▶ WHAT YOU WILL DO
Type the entries again, word for word.

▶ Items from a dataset
----

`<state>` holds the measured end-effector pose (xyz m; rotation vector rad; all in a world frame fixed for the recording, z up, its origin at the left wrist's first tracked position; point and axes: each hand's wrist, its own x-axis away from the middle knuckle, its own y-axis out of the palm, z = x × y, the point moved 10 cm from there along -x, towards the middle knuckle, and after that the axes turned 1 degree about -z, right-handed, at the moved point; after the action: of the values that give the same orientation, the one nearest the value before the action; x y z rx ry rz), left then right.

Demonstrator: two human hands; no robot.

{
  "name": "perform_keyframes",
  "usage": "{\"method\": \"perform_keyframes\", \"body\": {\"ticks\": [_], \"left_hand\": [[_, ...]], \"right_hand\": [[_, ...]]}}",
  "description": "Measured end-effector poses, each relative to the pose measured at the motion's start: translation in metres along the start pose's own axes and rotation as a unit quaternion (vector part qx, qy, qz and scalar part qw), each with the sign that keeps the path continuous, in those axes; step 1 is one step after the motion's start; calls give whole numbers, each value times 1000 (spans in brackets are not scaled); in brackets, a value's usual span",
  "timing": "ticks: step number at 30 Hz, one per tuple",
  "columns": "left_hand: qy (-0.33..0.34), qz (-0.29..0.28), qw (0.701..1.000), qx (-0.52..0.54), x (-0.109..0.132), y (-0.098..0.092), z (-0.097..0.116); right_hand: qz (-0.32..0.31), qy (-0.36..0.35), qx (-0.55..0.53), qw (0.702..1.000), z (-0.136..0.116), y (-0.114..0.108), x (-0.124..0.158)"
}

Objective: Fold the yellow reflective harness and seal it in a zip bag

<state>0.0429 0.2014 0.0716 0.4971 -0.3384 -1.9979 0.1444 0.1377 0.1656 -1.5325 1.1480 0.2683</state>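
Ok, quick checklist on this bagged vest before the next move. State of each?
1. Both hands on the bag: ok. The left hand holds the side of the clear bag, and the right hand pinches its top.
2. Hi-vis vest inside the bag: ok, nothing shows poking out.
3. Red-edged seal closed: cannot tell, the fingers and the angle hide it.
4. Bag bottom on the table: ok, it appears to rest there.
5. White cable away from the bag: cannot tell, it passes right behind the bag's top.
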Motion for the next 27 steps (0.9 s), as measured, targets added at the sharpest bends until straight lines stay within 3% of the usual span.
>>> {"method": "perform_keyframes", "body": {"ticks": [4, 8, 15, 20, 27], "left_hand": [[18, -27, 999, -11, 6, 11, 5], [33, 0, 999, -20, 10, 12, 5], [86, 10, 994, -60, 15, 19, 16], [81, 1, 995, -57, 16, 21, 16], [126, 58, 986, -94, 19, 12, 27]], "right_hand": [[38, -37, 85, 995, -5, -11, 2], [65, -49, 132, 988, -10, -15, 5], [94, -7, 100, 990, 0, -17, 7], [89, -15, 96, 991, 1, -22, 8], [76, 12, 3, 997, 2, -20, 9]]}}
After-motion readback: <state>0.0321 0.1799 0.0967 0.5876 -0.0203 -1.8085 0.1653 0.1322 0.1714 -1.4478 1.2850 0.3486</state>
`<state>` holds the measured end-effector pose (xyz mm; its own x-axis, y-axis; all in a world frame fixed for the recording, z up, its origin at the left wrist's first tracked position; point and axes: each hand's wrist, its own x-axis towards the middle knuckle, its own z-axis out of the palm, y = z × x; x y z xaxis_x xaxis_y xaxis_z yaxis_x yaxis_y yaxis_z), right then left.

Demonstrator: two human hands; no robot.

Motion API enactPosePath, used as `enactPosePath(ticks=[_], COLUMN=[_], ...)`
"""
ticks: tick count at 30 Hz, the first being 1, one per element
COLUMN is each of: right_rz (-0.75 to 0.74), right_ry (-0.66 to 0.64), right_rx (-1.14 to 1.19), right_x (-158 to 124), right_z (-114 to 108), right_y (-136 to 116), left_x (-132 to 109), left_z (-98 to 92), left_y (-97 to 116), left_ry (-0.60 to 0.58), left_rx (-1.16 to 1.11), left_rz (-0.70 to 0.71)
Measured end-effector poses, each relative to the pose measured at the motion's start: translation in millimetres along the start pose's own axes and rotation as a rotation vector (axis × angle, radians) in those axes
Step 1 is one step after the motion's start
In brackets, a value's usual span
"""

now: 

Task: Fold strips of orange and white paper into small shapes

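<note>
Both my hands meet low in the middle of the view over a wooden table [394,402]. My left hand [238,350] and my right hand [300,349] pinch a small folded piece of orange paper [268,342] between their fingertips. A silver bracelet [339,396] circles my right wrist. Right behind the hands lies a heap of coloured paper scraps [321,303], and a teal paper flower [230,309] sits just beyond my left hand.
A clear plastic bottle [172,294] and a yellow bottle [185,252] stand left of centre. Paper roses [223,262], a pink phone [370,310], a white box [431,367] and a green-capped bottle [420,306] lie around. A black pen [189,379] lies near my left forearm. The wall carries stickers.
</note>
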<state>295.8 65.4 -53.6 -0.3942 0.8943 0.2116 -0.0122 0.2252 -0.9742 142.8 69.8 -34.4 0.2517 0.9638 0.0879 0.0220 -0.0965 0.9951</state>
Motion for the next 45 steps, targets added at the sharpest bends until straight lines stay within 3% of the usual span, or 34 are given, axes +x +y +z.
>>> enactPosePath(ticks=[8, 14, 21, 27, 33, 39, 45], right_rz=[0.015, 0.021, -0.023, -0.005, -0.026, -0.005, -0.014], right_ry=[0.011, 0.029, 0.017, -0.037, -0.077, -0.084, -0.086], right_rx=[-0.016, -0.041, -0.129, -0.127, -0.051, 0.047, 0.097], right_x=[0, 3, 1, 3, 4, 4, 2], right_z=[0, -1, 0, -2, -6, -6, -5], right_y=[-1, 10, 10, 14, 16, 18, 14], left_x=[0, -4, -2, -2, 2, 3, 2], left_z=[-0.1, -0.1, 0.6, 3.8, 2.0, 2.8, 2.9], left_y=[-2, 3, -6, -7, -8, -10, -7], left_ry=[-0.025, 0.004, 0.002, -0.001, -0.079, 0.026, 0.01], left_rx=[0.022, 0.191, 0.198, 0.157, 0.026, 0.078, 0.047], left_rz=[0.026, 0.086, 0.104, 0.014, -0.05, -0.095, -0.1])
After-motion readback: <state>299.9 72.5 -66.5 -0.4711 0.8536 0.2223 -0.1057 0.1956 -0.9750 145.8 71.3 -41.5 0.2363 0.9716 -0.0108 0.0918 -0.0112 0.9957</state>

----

▶ ANSWER TO THIS TASK
`<state>` holds the measured end-effector pose (xyz m; rotation vector rad; all in a world frame fixed for the recording, z up, its origin at the left wrist's first tracked position; point and axes: each hand's wrist, its own x-axis away from the middle knuckle, its own y-axis out of the palm, z = x × y, the point moved 10 cm from there along -x, towards the middle knuckle, and after that the axes turned 1 degree about -z, right-handed, at the moved point; after the action: of the values that give the same orientation, the one nearest the value before the action; x y z rx ry rz), left then right.

Demonstrator: two human hands; no robot.

{
  "name": "perform_keyframes",
  "usage": "{\"method\": \"perform_keyframes\", \"body\": {\"ticks\": [_], \"left_hand\": [[_, ...]], \"right_hand\": [[_, ...]]}}",
  "description": "Measured end-effector poses, each relative to the pose measured at the motion's start: translation in metres along the start pose's own axes and rotation as a unit quaternion (vector part qx, qy, qz and scalar part qw), each with the sign that keeps the path continuous, in those axes; step 1 is one step after the motion's start; calls give whole numbers, each value times 1000 (spans in brackets are not scaled); in brackets, a value's usual span",
  "timing": "ticks: step number at 30 Hz, one per tuple",
  "columns": "left_hand: qy (-0.33..0.34), qz (-0.29..0.28), qw (0.701..1.000), qx (-0.52..0.54), x (-0.109..0.132), y (-0.098..0.092), z (-0.097..0.116); right_hand: qz (-0.32..0.31), qy (-0.36..0.35), qx (-0.55..0.53), qw (0.702..1.000), z (-0.136..0.116), y (-0.114..0.108), x (-0.124..0.158)"
}

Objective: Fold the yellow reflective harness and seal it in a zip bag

<state>0.0429 0.2014 0.0716 0.4971 -0.3384 -1.9979 0.1444 0.1377 0.1656 -1.5325 1.1480 0.2683</state>
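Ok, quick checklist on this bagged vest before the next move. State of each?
1. Both hands on the bag: ok. The left hand holds the side of the clear bag, and the right hand pinches its top.
2. Hi-vis vest inside the bag: ok, nothing shows poking out.
3. Red-edged seal closed: cannot tell, the fingers and the angle hide it.
4. Bag bottom on the table: ok, it appears to rest there.
5. White cable away from the bag: cannot tell, it passes right behind the bag's top.
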Motion for the next 27 steps (0.9 s), as measured, targets added at the sharpest bends until straight lines stay within 3% of the usual span.
>>> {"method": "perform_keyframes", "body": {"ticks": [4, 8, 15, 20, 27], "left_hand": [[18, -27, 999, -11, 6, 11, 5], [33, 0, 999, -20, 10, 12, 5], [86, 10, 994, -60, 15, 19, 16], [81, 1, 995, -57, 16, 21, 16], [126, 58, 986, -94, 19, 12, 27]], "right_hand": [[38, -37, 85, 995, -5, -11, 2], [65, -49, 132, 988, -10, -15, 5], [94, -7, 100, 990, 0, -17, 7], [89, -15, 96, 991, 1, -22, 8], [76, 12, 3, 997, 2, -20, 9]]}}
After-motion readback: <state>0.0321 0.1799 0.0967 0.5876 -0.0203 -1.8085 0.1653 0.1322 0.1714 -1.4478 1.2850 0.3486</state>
`<state>` holds the measured end-effector pose (xyz mm; its own x-axis, y-axis; all in a world frame fixed for the recording, z up, its origin at the left wrist's first tracked position; point and axes: each hand's wrist, its own x-axis towards the middle knuckle, its own z-axis out of the palm, y = z × x; x y z xaxis_x xaxis_y xaxis_z yaxis_x yaxis_y yaxis_z), right then left.

Demonstrator: two human hands; no robot.

Motion API enactPosePath, used as `enactPosePath(ticks=[_], COLUMN=[_], ...)`
"""
ticks: tick count at 30 Hz, the first being 1, one per element
COLUMN is each of: right_rz (-0.75 to 0.74), right_ry (-0.66 to 0.64), right_rx (-1.14 to 1.19), right_x (-158 to 124), right_z (-114 to 108), right_y (-136 to 116), left_x (-132 to 109), left_z (-98 to 92), left_y (-97 to 116), left_ry (-0.60 to 0.58), left_rx (-1.16 to 1.11), left_rz (-0.70 to 0.71)
Measured end-effector poses, each relative to the pose measured at the motion's start: translation in millimetres along the start pose's own axes and rotation as a rotation vector (axis × angle, radians) in those axes
Step 1 is one step after the motion's start
In brackets, a value's usual span
"""

now: 

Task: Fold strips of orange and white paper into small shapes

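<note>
Both my hands meet low in the middle of the view over a wooden table [394,402]. My left hand [238,350] and my right hand [300,349] pinch a small folded piece of orange paper [268,342] between their fingertips. A silver bracelet [339,396] circles my right wrist. Right behind the hands lies a heap of coloured paper scraps [321,303], and a teal paper flower [230,309] sits just beyond my left hand.
A clear plastic bottle [172,294] and a yellow bottle [185,252] stand left of centre. Paper roses [223,262], a pink phone [370,310], a white box [431,367] and a green-capped bottle [420,306] lie around. A black pen [189,379] lies near my left forearm. The wall carries stickers.
</note>
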<state>295.8 65.4 -53.6 -0.3942 0.8943 0.2116 -0.0122 0.2252 -0.9742 142.8 69.8 -34.4 0.2517 0.9638 0.0879 0.0220 -0.0965 0.9951</state>
Motion for the next 45 steps, targets added at the sharpest bends until straight lines stay within 3% of the usual span, or 34 are given, axes +x +y +z.
>>> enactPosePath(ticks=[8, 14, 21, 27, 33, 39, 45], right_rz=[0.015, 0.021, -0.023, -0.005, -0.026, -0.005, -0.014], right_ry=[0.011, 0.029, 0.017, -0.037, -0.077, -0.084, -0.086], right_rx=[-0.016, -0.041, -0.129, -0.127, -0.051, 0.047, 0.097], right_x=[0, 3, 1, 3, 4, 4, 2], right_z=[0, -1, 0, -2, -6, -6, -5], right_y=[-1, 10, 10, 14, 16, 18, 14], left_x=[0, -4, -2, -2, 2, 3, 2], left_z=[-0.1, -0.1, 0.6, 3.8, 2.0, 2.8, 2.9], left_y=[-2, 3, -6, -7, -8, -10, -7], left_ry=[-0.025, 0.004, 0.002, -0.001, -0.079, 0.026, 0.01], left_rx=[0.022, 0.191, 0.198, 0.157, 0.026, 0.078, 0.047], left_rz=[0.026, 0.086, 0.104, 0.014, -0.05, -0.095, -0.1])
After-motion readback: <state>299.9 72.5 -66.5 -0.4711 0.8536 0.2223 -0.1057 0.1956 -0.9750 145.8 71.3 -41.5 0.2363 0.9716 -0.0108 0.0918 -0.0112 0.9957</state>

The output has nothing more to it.